● INSTRUCTIONS FOR THE TASK
Scan the entries for lines with the word "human" and copy those lines.

-- DATA FOR PROCESSING follows --

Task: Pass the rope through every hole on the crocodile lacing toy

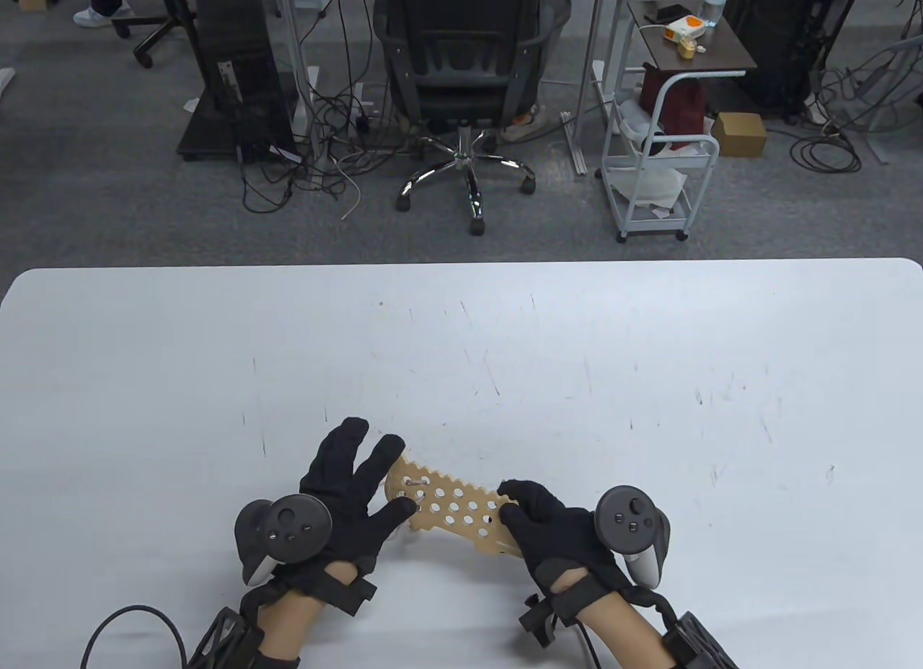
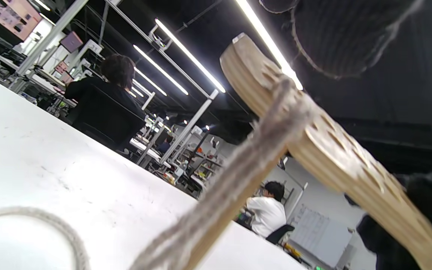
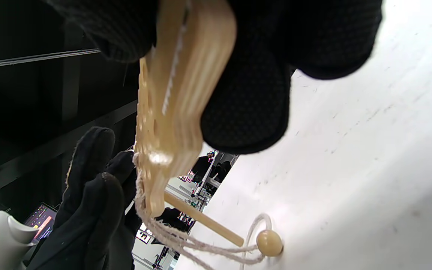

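The wooden crocodile board (image 1: 447,507), full of holes, is lifted just above the table near its front edge. My right hand (image 1: 523,510) grips its right end, fingers curled round the edge (image 3: 246,93). At the board's left end is my left hand (image 1: 375,474), fingers straight and spread, the thumb touching the wood. A pale rope (image 2: 238,180) passes through a hole near that left end (image 1: 417,484) and hangs below the board (image 2: 336,150). Under the board the rope (image 3: 186,240) runs to a wooden needle stick (image 3: 204,221) and a round bead (image 3: 269,242) lying on the table.
The white table (image 1: 577,380) stretches wide beyond and beside both hands. A loop of rope (image 2: 51,225) lies on it under my left wrist. Past the far edge stand an office chair (image 1: 461,85), a white trolley (image 1: 656,157) and cables on the floor.
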`<state>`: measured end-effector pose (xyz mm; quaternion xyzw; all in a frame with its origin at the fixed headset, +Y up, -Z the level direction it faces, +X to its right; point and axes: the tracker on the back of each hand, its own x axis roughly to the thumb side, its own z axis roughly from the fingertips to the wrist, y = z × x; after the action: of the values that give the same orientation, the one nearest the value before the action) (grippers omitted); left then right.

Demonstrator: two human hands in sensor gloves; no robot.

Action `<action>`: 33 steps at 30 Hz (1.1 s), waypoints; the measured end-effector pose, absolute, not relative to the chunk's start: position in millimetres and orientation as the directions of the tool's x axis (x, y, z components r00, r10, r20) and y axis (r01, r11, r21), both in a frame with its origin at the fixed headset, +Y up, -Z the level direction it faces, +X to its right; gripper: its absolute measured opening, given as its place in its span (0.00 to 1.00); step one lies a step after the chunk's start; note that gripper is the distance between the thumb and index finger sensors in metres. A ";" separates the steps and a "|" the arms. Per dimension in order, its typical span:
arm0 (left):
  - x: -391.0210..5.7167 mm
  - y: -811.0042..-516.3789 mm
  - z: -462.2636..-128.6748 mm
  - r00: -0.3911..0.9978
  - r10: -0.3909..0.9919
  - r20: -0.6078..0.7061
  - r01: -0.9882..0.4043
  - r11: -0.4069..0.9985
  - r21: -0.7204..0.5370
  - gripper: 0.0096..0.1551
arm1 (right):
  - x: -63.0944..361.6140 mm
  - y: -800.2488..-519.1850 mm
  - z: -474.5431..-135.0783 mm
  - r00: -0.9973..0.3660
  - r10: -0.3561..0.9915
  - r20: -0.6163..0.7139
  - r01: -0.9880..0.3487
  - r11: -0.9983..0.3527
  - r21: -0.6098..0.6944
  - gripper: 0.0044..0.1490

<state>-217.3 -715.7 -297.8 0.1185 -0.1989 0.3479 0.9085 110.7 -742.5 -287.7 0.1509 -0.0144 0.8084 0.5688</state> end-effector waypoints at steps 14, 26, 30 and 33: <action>-252.0 -731.7 -320.5 0.604 0.764 0.226 -0.792 0.607 0.065 0.36 | 116.1 -739.3 -289.3 -0.328 0.907 0.264 -0.922 -0.368 0.118 0.29; -228.3 -748.1 -329.2 0.696 0.671 0.255 -0.612 0.740 -0.279 0.34 | 117.1 -738.4 -289.6 -0.304 0.911 0.279 -0.929 -0.349 0.127 0.28; -221.6 -753.2 -328.5 0.636 0.731 0.247 -0.629 0.677 -0.382 0.34 | 117.1 -738.3 -289.6 -0.293 0.914 0.280 -0.931 -0.340 0.133 0.28; -216.1 -756.5 -327.8 0.611 0.751 0.250 -0.621 0.651 -0.437 0.33 | 116.7 -738.2 -289.5 -0.290 0.915 0.282 -0.931 -0.338 0.139 0.28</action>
<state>-216.1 -756.5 -327.8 -0.1550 -0.2095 0.3881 0.8840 116.7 -738.2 -289.5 0.1572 -0.0257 0.8027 0.5746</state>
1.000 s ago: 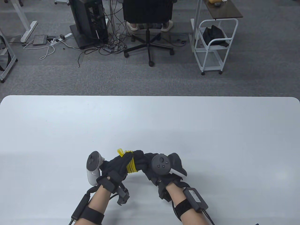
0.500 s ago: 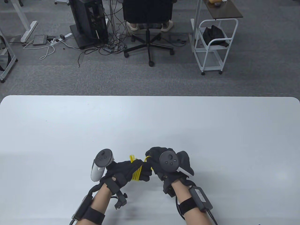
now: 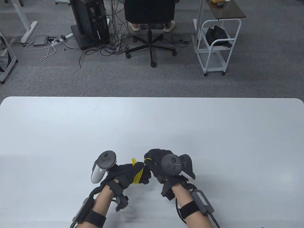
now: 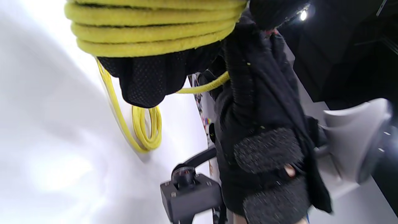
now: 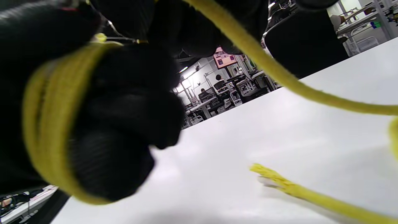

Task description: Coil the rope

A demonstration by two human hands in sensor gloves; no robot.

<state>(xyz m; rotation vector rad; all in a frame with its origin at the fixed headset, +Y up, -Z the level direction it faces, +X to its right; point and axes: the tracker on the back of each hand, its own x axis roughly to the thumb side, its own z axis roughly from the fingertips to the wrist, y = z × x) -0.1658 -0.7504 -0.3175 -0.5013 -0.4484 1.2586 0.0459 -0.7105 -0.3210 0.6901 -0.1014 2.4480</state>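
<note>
Table view, lower centre: rope wound crosswise around left hand fingers, free strand running up-right into right hand, pinched, nearer for next wrap.

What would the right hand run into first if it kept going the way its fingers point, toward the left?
Probably the left hand, at the yellow rope wound round its fingers; the right hand sits beside it, though depth is unclear.

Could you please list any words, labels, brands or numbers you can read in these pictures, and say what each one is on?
No text can be read.
Label on the box strapped to the right forearm: too small to read.
Pink sign in the background of the right wrist view: too blurred.
Yellow rope, gloves, table: no print.
</note>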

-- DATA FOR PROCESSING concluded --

● FINISHED EXERCISE
Demonstrator: two human hands in sensor gloves; no robot.
A demonstration by two human hands in sensor gloves; no robot.

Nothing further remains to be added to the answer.